ACTIVITY:
Once you reach the line with "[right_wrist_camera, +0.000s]" in the material below, copy each line exactly up to and including the line with "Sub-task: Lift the", and skip the pictures.
** Opening DATA SECTION block **
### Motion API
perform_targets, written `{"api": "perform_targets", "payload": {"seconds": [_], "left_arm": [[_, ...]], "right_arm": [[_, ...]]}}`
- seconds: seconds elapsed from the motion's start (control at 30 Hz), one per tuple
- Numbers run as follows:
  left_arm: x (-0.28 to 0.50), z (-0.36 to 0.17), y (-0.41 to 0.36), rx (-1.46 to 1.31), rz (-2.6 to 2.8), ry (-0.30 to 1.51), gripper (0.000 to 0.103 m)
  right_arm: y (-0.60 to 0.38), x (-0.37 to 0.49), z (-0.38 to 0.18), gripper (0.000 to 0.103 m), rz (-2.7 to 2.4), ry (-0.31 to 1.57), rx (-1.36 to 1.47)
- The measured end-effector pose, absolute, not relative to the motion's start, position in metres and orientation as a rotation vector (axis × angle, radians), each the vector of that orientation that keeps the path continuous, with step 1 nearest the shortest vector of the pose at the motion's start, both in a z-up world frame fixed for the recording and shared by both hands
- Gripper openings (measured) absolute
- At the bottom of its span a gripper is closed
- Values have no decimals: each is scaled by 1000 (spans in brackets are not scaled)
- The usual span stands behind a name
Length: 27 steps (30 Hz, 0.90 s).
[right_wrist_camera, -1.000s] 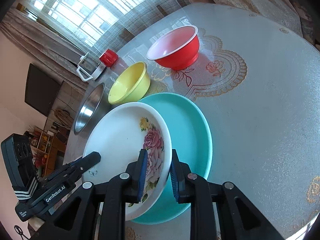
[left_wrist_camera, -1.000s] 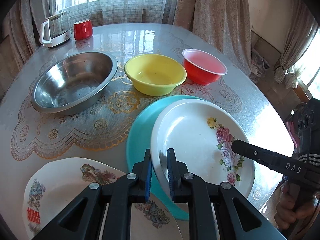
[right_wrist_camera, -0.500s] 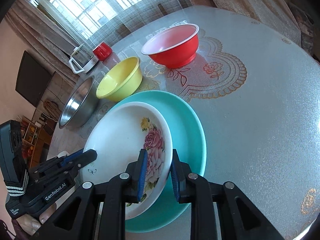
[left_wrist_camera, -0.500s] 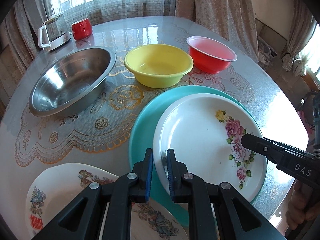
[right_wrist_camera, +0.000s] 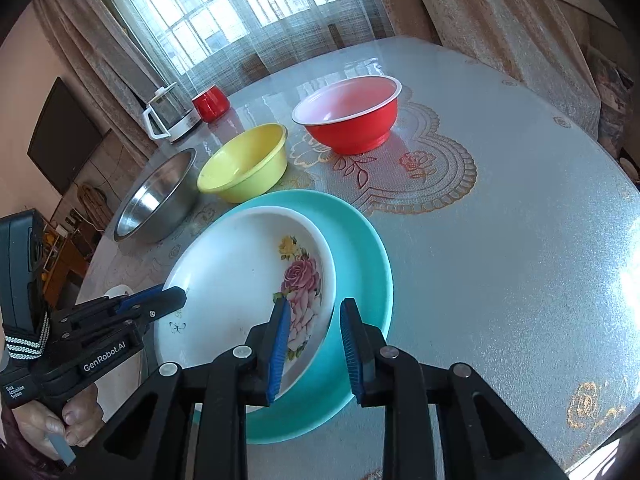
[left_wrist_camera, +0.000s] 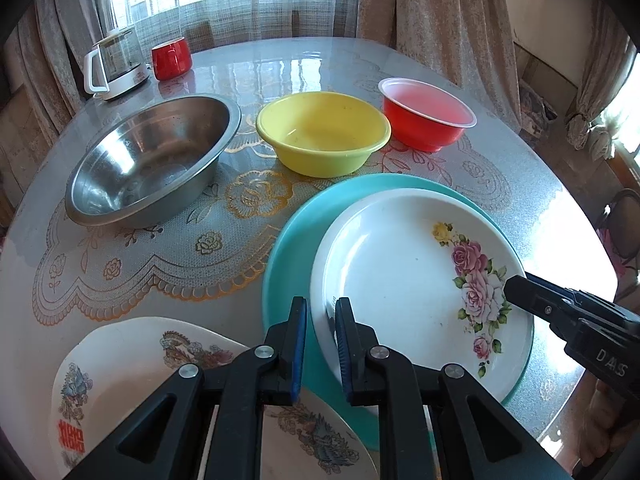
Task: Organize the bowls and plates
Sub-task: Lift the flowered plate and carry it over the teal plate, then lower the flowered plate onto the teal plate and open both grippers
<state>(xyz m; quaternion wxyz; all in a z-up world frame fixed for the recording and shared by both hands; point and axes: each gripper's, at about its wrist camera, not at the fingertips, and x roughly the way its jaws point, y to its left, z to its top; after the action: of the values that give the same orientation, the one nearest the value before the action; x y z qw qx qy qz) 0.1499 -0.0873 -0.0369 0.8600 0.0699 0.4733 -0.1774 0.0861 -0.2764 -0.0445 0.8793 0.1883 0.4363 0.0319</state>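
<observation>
Black grippers (left_wrist_camera: 321,344), blue-lined jaws, silver screws

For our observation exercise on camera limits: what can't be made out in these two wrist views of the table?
Printed plate: left wrist view, near part hidden by the left hand-held gripper and cut by the bottom edge.
Teal plate: both views, middle covered by the white flowered plate.
Red cup: both views, inside not visible.
Kettle: contents unclear, small and glary.

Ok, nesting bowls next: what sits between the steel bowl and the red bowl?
The yellow bowl, in a row with the steel bowl and red bowl; clearest in the left wrist view.
</observation>
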Motion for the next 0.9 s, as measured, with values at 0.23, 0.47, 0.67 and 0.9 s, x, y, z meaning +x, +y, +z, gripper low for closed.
{"api": "perform_targets", "payload": {"seconds": [0.23,0.47,0.67,0.9], "left_arm": [[149,-38,-90,155,-350,981,14],[144,-29,-84,128,-363,945,14],[139,-23,-74,84,-362,924,14],[128,-14,-50,26,-336,894,16]], "right_arm": [[-273,91,-47,13,58,889,375],[-274,92,-49,14,77,900,395],[-270,90,-51,19,68,909,386],[-276,84,-44,29,46,874,398]]}}
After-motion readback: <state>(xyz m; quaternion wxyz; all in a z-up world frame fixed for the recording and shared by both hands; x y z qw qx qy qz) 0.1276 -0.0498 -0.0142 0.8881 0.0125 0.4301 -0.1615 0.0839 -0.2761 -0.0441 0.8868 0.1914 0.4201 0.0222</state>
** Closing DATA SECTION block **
RESPONSE TO THIS TASK:
[right_wrist_camera, +0.000s] 
[left_wrist_camera, +0.000s] 
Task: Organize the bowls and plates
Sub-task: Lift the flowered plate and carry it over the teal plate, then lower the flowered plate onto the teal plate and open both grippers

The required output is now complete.